In solution, P10 undergoes aggregation forming amyloid fibrils. (a) Circular dichroism spectra of 100 μM of soluble P4, P10 and P23 in 5% TFE (see also the inset for more details of P23 secondary structure). (b) Kinetics of P10 aggregation (blue) at pH 7.4, 25 °C by measuring Thioflavin-T (ThT) binding. P4 and P23 do not form ThT-positive aggregates in solution under these conditions. In all experiments (except in panel 4C), the concentrations of peptides were 100 μM. (c) Aggregation of P10 (pH 7.4; 25 °C) shows concentration dependence. [P10] = 10, 25 and 50 μM, as indicated. (d) TEM images show the presence of mature amyloid fibrils composed of P10 only at pH 7.4 (25 °C), while at pH 5.0 amorphous aggregates predominate; the right-hand image at pH 7.4 is a zoom of the left-hand one. The inset of panel (f) shows the circular dichroism spectrum of the amyloid fibrils composed of P10, showing their β-sheet content. (e) Aggregation of P10 at pH 7.4 (100 μM) diminishes at low temperatures: Kinetics were performed at 4, 15 and 25 °C, as indicated. (f) Aggregation of P10 at 25 °C, 100 μM at pH 5.0 (blue) and 7.4 (black). The arrows in panels C, E and F indicate the moment when the peptides were added to the buffer. ThT binding was measured by exciting the samples at 450 nm and recording emission at 485 nm.
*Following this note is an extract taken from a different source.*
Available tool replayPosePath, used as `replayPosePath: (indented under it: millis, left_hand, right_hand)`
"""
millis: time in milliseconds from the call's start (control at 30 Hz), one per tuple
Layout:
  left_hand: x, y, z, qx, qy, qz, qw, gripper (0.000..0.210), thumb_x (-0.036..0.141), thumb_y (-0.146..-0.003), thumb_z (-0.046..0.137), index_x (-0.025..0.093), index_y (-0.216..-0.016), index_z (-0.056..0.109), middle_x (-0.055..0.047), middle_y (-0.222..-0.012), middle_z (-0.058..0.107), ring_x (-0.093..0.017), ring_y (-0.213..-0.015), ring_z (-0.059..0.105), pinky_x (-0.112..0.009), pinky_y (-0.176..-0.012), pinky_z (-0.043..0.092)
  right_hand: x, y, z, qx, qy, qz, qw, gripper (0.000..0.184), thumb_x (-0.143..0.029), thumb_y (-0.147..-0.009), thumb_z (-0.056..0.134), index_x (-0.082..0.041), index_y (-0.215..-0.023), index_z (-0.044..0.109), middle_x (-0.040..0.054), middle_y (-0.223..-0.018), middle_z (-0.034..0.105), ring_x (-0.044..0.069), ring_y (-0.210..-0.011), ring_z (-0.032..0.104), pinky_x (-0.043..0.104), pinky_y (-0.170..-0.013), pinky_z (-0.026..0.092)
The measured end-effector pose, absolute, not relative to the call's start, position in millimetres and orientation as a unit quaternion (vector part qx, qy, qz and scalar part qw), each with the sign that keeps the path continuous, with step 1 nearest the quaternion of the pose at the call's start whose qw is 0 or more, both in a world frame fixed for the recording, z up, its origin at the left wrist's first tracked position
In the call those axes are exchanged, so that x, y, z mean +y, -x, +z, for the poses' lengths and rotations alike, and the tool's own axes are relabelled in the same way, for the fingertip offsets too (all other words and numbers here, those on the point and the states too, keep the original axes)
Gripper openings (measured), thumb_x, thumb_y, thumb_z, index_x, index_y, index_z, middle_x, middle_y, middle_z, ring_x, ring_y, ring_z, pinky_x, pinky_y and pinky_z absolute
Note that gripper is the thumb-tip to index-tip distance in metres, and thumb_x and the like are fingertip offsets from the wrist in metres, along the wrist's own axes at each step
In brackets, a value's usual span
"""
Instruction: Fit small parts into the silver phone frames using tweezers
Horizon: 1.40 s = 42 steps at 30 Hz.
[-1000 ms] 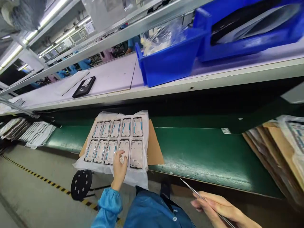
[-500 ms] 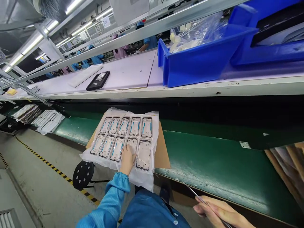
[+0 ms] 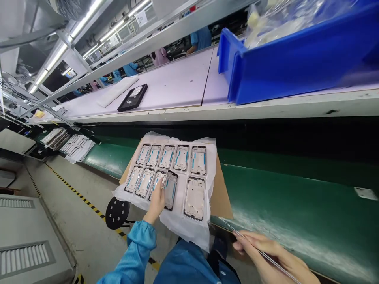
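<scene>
My left hand (image 3: 158, 202) is closed on one phone frame (image 3: 171, 190), which is tilted up from the front row. Several more phone frames (image 3: 167, 156), most with blue strips, lie in two rows on a white sheet (image 3: 183, 230) over brown cardboard (image 3: 220, 199). To the right of the held one, a phone frame without visible blue strips (image 3: 194, 198) lies flat. Over the bench's front edge, at lower right, my right hand (image 3: 266, 252) grips slim metal tweezers (image 3: 251, 244), their tips pointing left toward the cardboard.
The sheet rests on a green bench (image 3: 275, 201). Above runs a white shelf (image 3: 177, 88) with a black tray (image 3: 133, 97) and a blue bin (image 3: 284, 67) of plastic bags. A black stool (image 3: 117, 213) stands below left. Stacked sheets (image 3: 78, 148) lie farther left; co-workers are behind the shelf.
My left hand has lifted a phone frame off the sheet and tilted it, leaving a bare spot in the front row. The view has shifted left; my right hand still holds the tweezers.
</scene>
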<state>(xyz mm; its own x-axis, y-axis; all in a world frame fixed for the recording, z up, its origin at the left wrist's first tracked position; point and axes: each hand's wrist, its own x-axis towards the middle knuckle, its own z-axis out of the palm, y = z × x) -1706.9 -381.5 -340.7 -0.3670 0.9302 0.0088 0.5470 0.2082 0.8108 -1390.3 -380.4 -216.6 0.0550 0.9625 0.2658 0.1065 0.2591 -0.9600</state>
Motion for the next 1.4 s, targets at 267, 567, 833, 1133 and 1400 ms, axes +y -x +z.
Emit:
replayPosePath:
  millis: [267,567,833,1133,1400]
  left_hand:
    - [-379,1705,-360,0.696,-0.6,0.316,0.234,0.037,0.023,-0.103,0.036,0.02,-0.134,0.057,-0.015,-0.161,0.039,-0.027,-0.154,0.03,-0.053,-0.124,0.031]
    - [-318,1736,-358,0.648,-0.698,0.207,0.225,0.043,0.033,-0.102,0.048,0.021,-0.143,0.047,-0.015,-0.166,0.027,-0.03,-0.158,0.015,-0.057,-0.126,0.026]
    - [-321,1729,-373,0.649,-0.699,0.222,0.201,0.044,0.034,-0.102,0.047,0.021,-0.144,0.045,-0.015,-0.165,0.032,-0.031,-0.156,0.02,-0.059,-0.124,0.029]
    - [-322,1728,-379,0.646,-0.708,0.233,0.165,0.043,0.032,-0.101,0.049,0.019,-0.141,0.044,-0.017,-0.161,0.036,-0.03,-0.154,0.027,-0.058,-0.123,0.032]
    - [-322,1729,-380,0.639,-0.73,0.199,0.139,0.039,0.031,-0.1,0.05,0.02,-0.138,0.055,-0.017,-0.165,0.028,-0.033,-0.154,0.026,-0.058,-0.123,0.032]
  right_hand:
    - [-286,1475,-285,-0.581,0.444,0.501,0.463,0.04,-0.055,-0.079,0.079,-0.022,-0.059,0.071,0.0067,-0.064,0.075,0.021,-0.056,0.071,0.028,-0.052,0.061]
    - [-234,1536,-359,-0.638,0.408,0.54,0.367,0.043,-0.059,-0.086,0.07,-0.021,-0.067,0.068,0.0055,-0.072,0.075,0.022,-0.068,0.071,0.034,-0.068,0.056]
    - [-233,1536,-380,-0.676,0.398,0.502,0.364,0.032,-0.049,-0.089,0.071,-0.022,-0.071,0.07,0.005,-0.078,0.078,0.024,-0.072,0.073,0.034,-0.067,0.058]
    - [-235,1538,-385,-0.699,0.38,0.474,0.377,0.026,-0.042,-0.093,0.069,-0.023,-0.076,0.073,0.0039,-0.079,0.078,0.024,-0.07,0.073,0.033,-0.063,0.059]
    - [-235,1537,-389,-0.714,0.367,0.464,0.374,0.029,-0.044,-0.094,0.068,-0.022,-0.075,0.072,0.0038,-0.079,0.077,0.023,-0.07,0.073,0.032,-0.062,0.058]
Error bars in (b) and (e) are SD in three independent experiments. In (c), (e) and (f) the error bars are shorter than the size of the symbols.

Figure 5

Seeds composed of P10 (sP10) can seed P4 amyloidal aggregation. (a) P4 alone (blue, 100 μM) does not aggregate in solution unless P10 seeds are added (green; 5% seeds). In red is shown the ThT signal of the seeds alone in solution and in black is the ThT emission when free in solution. (b) TEM images of the amorphous aggregates formed by P4 alone (P4, upper left), P10 fibrils (P10, upper right), seeds of P10 (sP10; lower left) and aggregates formed when P4 is seeded by P10 (P4 + sP10; lower right). (c) Mass spectrometry analysis of P4 fibrils grown in the presence of P10 seeds showing the expected molecular masses of P10 (mass: 1,697) and P4 (mass: 3,426). These data suggest the incorporation of P4 into the P10 seeds giving rise to the appearance of hybrid fibrils. All experiments were performed at pH 7.4, 25 °C.